- EXERCISE BRIEF:
Quote all of the data below exactly, please.

- DATA SHOWN:
####

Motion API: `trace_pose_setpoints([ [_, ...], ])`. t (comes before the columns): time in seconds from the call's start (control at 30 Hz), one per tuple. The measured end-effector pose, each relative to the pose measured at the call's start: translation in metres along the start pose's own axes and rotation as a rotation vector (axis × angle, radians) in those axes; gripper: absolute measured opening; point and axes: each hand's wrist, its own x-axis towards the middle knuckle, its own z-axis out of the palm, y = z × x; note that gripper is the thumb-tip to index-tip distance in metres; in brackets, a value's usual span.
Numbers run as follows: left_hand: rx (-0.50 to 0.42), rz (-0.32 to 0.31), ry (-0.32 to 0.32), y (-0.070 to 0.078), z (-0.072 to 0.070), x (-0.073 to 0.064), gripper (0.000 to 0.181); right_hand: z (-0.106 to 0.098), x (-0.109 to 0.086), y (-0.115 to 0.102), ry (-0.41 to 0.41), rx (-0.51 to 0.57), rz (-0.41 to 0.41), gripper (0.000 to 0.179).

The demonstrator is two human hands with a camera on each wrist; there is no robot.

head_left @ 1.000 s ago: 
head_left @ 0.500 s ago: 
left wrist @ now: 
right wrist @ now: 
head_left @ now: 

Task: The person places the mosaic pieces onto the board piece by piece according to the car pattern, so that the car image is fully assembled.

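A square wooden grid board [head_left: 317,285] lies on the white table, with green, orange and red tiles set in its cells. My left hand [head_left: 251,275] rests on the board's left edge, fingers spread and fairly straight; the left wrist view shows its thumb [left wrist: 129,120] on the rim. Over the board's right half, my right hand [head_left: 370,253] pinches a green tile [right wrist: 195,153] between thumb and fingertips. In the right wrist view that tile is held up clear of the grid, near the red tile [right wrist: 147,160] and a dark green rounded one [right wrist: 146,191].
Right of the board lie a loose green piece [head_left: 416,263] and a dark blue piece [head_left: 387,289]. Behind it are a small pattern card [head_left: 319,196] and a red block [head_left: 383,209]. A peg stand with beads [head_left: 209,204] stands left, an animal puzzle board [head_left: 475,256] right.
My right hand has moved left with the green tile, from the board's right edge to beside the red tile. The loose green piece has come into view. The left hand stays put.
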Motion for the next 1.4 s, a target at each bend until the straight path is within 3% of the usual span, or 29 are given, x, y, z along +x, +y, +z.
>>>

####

- EXERCISE RESPONSE:
Motion API: `trace_pose_setpoints([ [_, ...], ])`. t (comes before the columns): time in seconds from the call's start (control at 30 Hz), one per tuple. The measured end-effector pose, each relative to the pose measured at the call's start: translation in metres along the start pose's own axes and rotation as a rotation vector (axis × angle, radians) in those axes; gripper: absolute measured opening; point and axes: each hand's wrist, its own x-axis towards the middle knuckle, its own z-axis out of the palm, y = z × x; note that gripper is the thumb-tip to index-tip distance in metres; in brackets, a value's usual span.
Numbers run as follows: left_hand: rx (-0.50 to 0.42), rz (-0.32 to 0.31), ry (-0.32 to 0.32), y (-0.070 to 0.078), z (-0.072 to 0.070), x (-0.073 to 0.064), gripper (0.000 to 0.181); right_hand: z (-0.106 to 0.098), x (-0.109 to 0.086), y (-0.115 to 0.102), ry (-0.41 to 0.41), rx (-0.51 to 0.57), rz (-0.41 to 0.41), gripper (0.000 to 0.179).

The demonstrator is two human hands with a camera on each wrist; there is no robot.

head_left @ 1.000 s ago: 
head_left @ 0.500 s ago: 
left wrist @ now: 
right wrist @ now: 
head_left @ now: 

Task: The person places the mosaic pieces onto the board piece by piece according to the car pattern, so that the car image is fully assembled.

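A square wooden grid board [head_left: 317,285] lies on the white table, with green, orange and red tiles set in its cells. My left hand [head_left: 251,275] rests on the board's left edge, fingers spread and fairly straight; the left wrist view shows its thumb [left wrist: 129,120] on the rim. Over the board's right half, my right hand [head_left: 370,253] pinches a green tile [right wrist: 195,153] between thumb and fingertips. In the right wrist view that tile is held up clear of the grid, near the red tile [right wrist: 147,160] and a dark green rounded one [right wrist: 146,191].
Right of the board lie a loose green piece [head_left: 416,263] and a dark blue piece [head_left: 387,289]. Behind it are a small pattern card [head_left: 319,196] and a red block [head_left: 383,209]. A peg stand with beads [head_left: 209,204] stands left, an animal puzzle board [head_left: 475,256] right.
My right hand has moved left with the green tile, from the board's right edge to beside the red tile. The loose green piece has come into view. The left hand stays put.
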Motion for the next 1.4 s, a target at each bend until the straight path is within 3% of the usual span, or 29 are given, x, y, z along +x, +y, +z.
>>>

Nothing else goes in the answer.